*** Block opens ***
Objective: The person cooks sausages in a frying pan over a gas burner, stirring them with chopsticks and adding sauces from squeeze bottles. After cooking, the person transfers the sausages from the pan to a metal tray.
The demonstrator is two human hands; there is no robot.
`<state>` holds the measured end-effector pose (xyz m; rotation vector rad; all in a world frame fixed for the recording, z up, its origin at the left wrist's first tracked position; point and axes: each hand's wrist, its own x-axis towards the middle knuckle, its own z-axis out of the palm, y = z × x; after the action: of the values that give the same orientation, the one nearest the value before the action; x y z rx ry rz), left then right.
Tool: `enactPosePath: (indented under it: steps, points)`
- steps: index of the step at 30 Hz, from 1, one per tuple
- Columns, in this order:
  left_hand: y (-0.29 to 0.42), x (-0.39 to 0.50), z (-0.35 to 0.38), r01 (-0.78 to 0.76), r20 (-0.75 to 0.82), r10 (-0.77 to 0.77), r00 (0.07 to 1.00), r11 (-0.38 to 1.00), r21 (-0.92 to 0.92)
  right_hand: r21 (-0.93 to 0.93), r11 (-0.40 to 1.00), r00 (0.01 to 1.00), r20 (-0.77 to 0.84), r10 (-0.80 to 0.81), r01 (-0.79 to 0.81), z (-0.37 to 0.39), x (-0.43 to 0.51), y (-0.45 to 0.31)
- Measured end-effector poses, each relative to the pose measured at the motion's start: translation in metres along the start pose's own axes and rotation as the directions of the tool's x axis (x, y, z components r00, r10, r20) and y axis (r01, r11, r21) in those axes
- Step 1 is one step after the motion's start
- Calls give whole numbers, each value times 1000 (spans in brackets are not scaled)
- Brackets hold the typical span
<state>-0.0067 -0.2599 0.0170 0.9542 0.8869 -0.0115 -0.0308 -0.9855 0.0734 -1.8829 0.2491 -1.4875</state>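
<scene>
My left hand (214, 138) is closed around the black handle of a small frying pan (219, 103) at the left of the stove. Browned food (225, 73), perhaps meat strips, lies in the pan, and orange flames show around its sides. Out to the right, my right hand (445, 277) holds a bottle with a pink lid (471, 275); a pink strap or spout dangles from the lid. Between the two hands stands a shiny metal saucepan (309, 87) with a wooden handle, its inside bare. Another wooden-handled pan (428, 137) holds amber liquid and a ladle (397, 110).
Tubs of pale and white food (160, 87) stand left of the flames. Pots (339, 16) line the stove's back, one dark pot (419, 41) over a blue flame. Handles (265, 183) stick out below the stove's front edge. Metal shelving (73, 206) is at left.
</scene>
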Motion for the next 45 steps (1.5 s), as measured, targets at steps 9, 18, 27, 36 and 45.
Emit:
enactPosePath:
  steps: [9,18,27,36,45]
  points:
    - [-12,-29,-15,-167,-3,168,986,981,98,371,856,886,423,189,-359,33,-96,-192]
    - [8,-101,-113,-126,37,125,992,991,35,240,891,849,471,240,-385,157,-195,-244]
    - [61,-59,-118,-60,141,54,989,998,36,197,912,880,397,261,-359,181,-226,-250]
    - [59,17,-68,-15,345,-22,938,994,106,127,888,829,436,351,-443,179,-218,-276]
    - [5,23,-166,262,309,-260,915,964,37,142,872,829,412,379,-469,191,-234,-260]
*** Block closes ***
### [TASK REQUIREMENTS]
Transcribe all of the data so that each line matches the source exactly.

### [EXERCISE RESULT]
Objective: The person cooks sausages in a frying pan over a gas burner, stirring them with chopsticks and adding sauces from squeeze bottles. After cooking, the person transfers the sausages from the pan to a metal tray.
The demonstrator is two human hands; there is no robot.
`<state>` holds the measured end-effector pose (xyz m; rotation vector rad; all in a world frame fixed for the recording, z up, its origin at the left wrist's first tracked position; point and axes: each hand's wrist, its own x-axis towards the middle knuckle, its own z-axis out of the palm, y = z × x; after the action: of the values that give the same orientation, the one nearest the value before the action; x y z rx ry rz), left then right.
Tool: `enactPosePath: (indented under it: steps, points)`
- steps: index of the step at 30 Hz, from 1, one per tuple
- Columns, in this order:
  left_hand: y (-0.29 to 0.42), x (-0.39 to 0.50), z (-0.35 to 0.38), r01 (-0.78 to 0.76), r20 (-0.75 to 0.82), r10 (-0.77 to 0.77), r00 (0.07 to 1.00), r11 (-0.38 to 1.00), r21 (-0.92 to 0.92)
  right_hand: r21 (-0.93 to 0.93), r11 (-0.40 to 1.00), r00 (0.01 to 1.00), r20 (-0.77 to 0.84), r10 (-0.80 to 0.81), r01 (-0.79 to 0.81), z (-0.37 to 0.39), x (-0.43 to 0.51), y (-0.45 to 0.31)
- Measured end-effector poses, each relative to the pose measured at the motion's start: translation in metres along the start pose's own axes and rotation as the directions of the tool's x axis (x, y, z components r00, r10, r20) and y axis (r01, r11, r21) in those axes
- Step 1 is one step after the motion's start
- Calls give whole numbers, each value times 1000 (spans in brackets are not scaled)
- Brackets hold the typical span
<state>-0.0067 -0.2599 0.0170 0.9542 0.8869 -0.0115 -0.0308 -0.9855 0.0734 -1.8829 0.2491 -1.4875</state>
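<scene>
My left hand (214, 138) is closed around the black handle of a small frying pan (219, 103) at the left of the stove. Browned food (225, 73), perhaps meat strips, lies in the pan, and orange flames show around its sides. Out to the right, my right hand (445, 277) holds a bottle with a pink lid (471, 275); a pink strap or spout dangles from the lid. Between the two hands stands a shiny metal saucepan (309, 87) with a wooden handle, its inside bare. Another wooden-handled pan (428, 137) holds amber liquid and a ladle (397, 110).
Tubs of pale and white food (160, 87) stand left of the flames. Pots (339, 16) line the stove's back, one dark pot (419, 41) over a blue flame. Handles (265, 183) stick out below the stove's front edge. Metal shelving (73, 206) is at left.
</scene>
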Motion for the next 45 steps (1.5 s), as measured, targets at steps 9, 18, 27, 36 and 45.
Emit:
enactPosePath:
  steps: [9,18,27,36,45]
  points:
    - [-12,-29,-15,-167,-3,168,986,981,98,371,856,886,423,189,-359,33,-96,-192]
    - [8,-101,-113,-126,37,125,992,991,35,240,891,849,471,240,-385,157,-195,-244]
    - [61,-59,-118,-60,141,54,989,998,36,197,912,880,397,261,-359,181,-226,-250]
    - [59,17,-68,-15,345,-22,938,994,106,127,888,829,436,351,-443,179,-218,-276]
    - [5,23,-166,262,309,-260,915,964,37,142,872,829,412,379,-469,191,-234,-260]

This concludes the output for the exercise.